* Exercise description: Start with the first line of the data and end with the line that holds "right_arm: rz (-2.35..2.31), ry"; write out each one exactly.
*** Extracted data ***
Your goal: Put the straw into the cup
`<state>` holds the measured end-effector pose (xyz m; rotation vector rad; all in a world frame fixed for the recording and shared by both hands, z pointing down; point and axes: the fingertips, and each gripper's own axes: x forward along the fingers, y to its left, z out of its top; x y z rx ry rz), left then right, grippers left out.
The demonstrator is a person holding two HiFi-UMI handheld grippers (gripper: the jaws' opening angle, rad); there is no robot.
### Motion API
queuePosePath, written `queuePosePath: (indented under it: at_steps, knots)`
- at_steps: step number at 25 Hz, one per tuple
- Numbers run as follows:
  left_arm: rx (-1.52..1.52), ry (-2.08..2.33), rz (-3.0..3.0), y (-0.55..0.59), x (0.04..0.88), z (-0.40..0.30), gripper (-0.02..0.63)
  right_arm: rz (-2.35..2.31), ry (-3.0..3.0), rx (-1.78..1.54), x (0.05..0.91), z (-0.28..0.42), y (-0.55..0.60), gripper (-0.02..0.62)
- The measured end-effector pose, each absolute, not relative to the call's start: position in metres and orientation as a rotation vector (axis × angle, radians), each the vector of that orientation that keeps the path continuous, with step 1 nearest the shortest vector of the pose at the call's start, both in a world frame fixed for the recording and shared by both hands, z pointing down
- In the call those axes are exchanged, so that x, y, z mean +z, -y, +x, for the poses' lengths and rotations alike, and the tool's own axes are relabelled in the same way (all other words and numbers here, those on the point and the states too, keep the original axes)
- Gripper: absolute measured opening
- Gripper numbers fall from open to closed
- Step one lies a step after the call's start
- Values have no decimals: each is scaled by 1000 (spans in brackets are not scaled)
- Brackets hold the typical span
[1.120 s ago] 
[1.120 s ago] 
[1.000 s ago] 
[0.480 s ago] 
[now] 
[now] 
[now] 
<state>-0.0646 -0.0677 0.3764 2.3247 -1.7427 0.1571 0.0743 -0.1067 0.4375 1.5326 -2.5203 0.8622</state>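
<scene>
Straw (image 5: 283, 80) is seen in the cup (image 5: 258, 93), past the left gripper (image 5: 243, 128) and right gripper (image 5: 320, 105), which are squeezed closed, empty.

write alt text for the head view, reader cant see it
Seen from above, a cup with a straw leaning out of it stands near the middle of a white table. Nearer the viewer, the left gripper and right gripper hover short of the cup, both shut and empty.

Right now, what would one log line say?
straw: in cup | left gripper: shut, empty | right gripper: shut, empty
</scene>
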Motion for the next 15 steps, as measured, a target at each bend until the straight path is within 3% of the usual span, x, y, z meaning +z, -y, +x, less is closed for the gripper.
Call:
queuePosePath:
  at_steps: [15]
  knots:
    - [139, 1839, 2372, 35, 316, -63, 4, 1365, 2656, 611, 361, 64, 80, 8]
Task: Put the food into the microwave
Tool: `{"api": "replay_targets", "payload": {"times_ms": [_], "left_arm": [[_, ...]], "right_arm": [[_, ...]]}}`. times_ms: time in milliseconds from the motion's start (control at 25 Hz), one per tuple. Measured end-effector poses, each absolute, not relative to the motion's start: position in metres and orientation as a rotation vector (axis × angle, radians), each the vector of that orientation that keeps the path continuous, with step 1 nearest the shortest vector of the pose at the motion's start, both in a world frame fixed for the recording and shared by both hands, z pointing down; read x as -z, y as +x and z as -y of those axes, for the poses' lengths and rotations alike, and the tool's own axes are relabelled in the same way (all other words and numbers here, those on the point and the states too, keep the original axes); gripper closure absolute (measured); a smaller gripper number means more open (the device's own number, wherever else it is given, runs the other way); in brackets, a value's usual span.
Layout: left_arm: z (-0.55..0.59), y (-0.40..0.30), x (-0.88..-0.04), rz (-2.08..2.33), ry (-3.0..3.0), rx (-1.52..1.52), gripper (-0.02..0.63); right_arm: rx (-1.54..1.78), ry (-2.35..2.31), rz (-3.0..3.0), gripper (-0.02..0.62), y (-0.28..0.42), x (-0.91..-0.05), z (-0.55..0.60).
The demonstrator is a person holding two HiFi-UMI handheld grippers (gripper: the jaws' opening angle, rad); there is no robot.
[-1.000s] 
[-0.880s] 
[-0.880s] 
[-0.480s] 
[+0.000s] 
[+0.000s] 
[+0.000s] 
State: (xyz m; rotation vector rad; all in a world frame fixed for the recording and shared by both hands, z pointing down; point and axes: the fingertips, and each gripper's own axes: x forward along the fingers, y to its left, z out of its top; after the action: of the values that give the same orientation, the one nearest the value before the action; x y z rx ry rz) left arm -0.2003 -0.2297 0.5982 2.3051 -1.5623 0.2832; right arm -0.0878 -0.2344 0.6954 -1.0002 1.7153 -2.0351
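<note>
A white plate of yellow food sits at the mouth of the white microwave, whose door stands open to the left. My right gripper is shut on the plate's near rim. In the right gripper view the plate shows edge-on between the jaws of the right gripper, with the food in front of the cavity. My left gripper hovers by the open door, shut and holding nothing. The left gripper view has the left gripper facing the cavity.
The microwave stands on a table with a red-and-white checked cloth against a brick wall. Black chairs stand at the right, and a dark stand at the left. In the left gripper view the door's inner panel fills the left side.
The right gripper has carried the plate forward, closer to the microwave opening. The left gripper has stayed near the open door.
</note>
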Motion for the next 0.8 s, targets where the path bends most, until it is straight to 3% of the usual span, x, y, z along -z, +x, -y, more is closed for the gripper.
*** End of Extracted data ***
* Response box:
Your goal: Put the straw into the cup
`<state>` holds the measured end-effector pose (xyz m; rotation vector rad; all in a world frame fixed for the recording and shared by both hands, z pointing down; point and axes: the fingertips, and each gripper's own axes: x forward along the fingers, y to its left, z out of its top; x y z rx ry rz), left then right, grippers left out.
The demonstrator is a person holding two HiFi-UMI handheld grippers (gripper: the jaws' opening angle, rad); there is no robot.
### Motion API
queuePosePath, written `queuePosePath: (indented under it: at_steps, knots)`
- at_steps: step number at 25 Hz, one per tuple
- Numbers run as follows:
  left_arm: rx (-1.52..1.52), ry (-2.08..2.33), rz (-3.0..3.0), y (-0.55..0.59), x (0.04..0.88), z (-0.40..0.30), gripper (-0.02..0.63)
  right_arm: rz (-2.35..2.31), ry (-3.0..3.0), rx (-1.78..1.54), x (0.05..0.91), z (-0.28..0.42), y (-0.55..0.60), gripper (-0.02..0.62)

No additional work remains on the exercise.